Re: defn of Named Graph from Sandro Hawke on 2013-09-19 (www-archive@w3.org from September 2013)

From: Sandro Hawke <sandro@w3.org>
Date: Thu, 19 Sep 2013 12:52:47 -0400
To: Dan Brickley <danbri@danbri.org>, Jeremy J Carroll <jjc@syapse.com>
CC: Gregg Reynolds <dev@mobileink.com>, Pat Hayes <phayes@ihmc.us>, www-archive <www-archive@w3.org>
Message-ID: <523B2BDF.30302@w3.org>
On 09/19/2013 04:01 AM, Dan Brickley wrote:
>
>
>
> On 18 September 2013 19:33, Jeremy J Carroll <jjc@syapse.com 
> <mailto:jjc@syapse.com>> wrote:
>
>
>     Something of an aside …
>
>     On Sep 18, 2013, at 1:29 AM, Gregg Reynolds <dev@mobileink.com
>     <mailto:dev@mobileink.com>> wrote:
>
>>     The suggestion that a pair of mathematical entities with exactly
>>     the same extension are not equal doesn't help - it reads like an
>>     attempt to redefine mathematics. 
>
>
>     Gregg
>
>     I think you misunderstand mathematics ...
>
>     I attach two pictures.
>
>     The first is my copy, of Jones' copy of a diagram in a book in the
>     vatican library which is a tenth century, maybe fifth generation,
>     copy of a diagram drawn by Pappus of Alexandria in the 4th
>     century, which may in turn have been a (n-th generational) copy of
>     a diagram drawn by Euclid a few hundred years earlier.
>     The copy in the vatican library, has, according to Jones, got a
>     mistake in it: which he corrected, assuming it to be a copyist's
>     error and not an error of Pappus or Euclid.
>
>     All these copies will have minor variations .. such as angles and
>     distances and sizes being slightly different [...]
>
>
> Thanks - you confirm a hunch I had earlier in this thread. I started a 
> mail but couldn't find a way to make it clear: these distinctions 
> we're drawing around graphs echo very similar concerns people have for 
> bibliographic modeling of intellectual works, their literary 
> expressions, manifestations and tangible representation as items - to 
> use the FRBR terminology. This is not to suggest for a moment that 
> FRBR is the best conceptualization of graph change, state, and 
> versioning; only that perhaps it might help to see this as not a 
> distinctively RDF-oriented problem.
>
> http://en.wikipedia.org/wiki/Functional_Requirements_for_Bibliographic_Records 
>
>

Yeah, I think that observations was probably made before about g-snaps, 
g-boxes, and g-texts, but it was forgotten.

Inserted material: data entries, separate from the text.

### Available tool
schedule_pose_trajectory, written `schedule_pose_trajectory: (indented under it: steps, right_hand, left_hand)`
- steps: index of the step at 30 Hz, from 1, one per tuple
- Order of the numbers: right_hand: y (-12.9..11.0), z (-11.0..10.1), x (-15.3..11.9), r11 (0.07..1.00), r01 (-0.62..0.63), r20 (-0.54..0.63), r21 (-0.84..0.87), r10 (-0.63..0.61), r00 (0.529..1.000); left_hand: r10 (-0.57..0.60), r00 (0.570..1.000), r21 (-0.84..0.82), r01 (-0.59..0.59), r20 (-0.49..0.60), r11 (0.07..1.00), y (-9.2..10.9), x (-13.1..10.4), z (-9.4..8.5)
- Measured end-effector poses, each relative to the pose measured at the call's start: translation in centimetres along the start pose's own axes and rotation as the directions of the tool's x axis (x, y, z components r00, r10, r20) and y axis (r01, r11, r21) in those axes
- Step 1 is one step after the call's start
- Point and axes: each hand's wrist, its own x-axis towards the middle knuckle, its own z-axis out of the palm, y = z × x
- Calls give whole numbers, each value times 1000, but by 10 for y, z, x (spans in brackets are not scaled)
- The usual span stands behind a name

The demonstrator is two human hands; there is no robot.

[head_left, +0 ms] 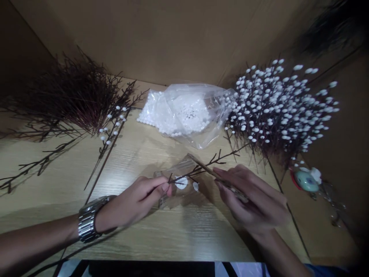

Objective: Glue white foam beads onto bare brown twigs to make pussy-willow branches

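My left hand (144, 196), with a metal watch (93, 219) on the wrist, pinches the lower end of a dark brown artificial twig (211, 161). The twig slants up to the right and carries no white berries. In my right hand (250, 196) is a thin brown stick (204, 166), held like a pen, its tip lying across or just above the twig; which one I cannot tell. Beneath them lies a clear plastic piece (175, 200) bearing two white blobs (181, 182), perhaps glue.
An open clear bag of small white balls (178, 111) lies behind my hands. Bare dark twigs (77, 96) are heaped at left, near one white-tipped sprig (117, 123). A big bunch of white-tipped twigs (279, 104) stands right, with a greenish trinket (307, 181) beside it.
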Motion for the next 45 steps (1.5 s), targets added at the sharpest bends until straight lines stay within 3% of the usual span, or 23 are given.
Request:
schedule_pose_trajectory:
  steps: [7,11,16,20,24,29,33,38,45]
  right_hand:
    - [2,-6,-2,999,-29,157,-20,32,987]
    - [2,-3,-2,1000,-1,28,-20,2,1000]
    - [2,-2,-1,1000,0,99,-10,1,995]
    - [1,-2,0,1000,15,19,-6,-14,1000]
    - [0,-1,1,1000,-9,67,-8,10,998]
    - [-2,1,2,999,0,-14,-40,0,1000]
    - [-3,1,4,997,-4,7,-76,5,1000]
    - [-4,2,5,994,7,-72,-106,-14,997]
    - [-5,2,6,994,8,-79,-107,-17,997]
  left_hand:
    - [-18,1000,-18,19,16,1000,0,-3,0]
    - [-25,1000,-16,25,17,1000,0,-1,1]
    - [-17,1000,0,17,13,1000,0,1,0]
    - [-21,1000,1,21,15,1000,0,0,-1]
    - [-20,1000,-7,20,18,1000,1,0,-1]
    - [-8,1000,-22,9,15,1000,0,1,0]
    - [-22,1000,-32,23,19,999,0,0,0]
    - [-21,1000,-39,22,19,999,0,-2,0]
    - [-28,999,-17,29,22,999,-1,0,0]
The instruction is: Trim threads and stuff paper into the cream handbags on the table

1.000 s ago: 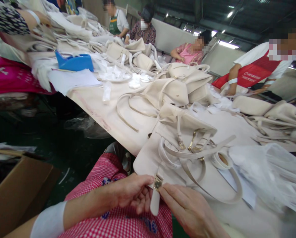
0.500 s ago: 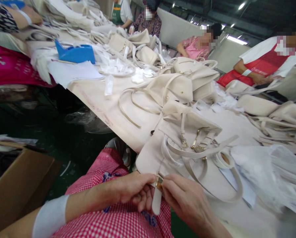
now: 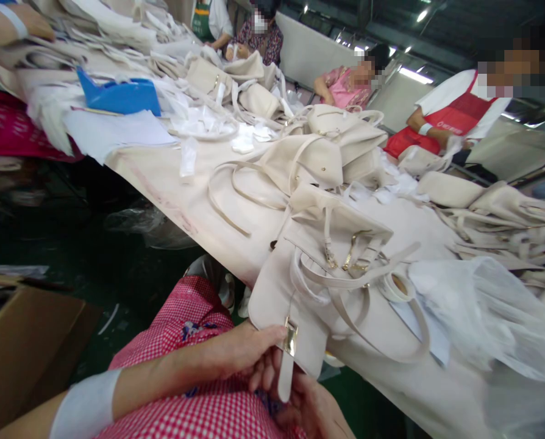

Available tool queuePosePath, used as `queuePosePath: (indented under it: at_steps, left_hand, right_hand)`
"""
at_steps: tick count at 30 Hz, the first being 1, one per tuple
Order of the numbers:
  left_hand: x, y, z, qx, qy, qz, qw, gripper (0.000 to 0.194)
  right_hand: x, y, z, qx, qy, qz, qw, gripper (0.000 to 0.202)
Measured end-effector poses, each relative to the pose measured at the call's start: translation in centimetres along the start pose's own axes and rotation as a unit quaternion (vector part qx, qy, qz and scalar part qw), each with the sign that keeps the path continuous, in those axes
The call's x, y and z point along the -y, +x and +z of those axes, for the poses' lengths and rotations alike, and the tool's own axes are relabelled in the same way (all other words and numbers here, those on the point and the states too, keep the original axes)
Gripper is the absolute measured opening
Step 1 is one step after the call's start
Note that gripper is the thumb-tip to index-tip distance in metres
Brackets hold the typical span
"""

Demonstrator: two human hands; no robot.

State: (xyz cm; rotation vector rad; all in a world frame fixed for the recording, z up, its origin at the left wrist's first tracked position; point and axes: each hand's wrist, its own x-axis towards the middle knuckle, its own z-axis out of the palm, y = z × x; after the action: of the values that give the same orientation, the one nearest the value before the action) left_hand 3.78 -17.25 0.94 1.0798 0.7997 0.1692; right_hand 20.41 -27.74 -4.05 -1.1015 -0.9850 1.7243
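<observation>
Gripping the flap (image 3: 272, 292) of the beige handbag (image 3: 341, 222) with the left hand (image 3: 258, 350), thumb beside the gold clasp (image 3: 291, 339), at the near edge of the worktable (image 3: 163, 189). Holding the right hand (image 3: 313, 407) partly curled near the strap tab (image 3: 286, 379); cannot tell whether gripping it. Right of the handbag, near a tape roll (image 3: 386, 289).

Dark green floor (image 3: 135, 292) at left; pale table (image 3: 163, 183) across the middle; lit ceiling lights (image 3: 416, 75) at upper right.
</observation>
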Motion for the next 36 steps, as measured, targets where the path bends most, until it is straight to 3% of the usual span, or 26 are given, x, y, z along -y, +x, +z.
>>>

It's nice to hear, in a way, because it excused our difficulty in 
solving this problem.    We might say that httpRange-14 and dataset 
semantics are FRBR-complete or FRBR-hard problems --- that is, if you 
could solve this, you could make a decent FRBR solution and/or if there 
were a decent FRBR solution, you could solve this.

My hope is that we could solve this more easily than FRBR, since we have 
running code.

But it's not clear the running code matters very much, alas, for these 
use cases.

In my proposal starting this thread, I handwaved over why you might ever 
want to have metadata about some collection of triples which is 
independent of the the triples in it.   For instance, in my head, I have 
no idea whether dc:creator, cc:license, dc:date, etc, make more sense 
applied to the g-box or the g-snap.   (I hope you'll tolerate my using 
those place-holder terms for clarity.)      Until people need to change 
the triples, though, I can't really tell.

I mean, if I copyright a certain 5000 character string, and you 
independently copyright the same 5000 character string, how does the law 
deal with that?  I guess it doesn't care that in a sense they are 
different strings -- the law probably treats them as the same, and the 
chonologically-second one is infringing.    So for copyright law, 
cc:license and dc:creator and dc:date are properties of a g-text.   That 
might extend to the g-snap that is essentially the parse-tree of that 
g-text.   It doesn't matter which g-boxes might be involved.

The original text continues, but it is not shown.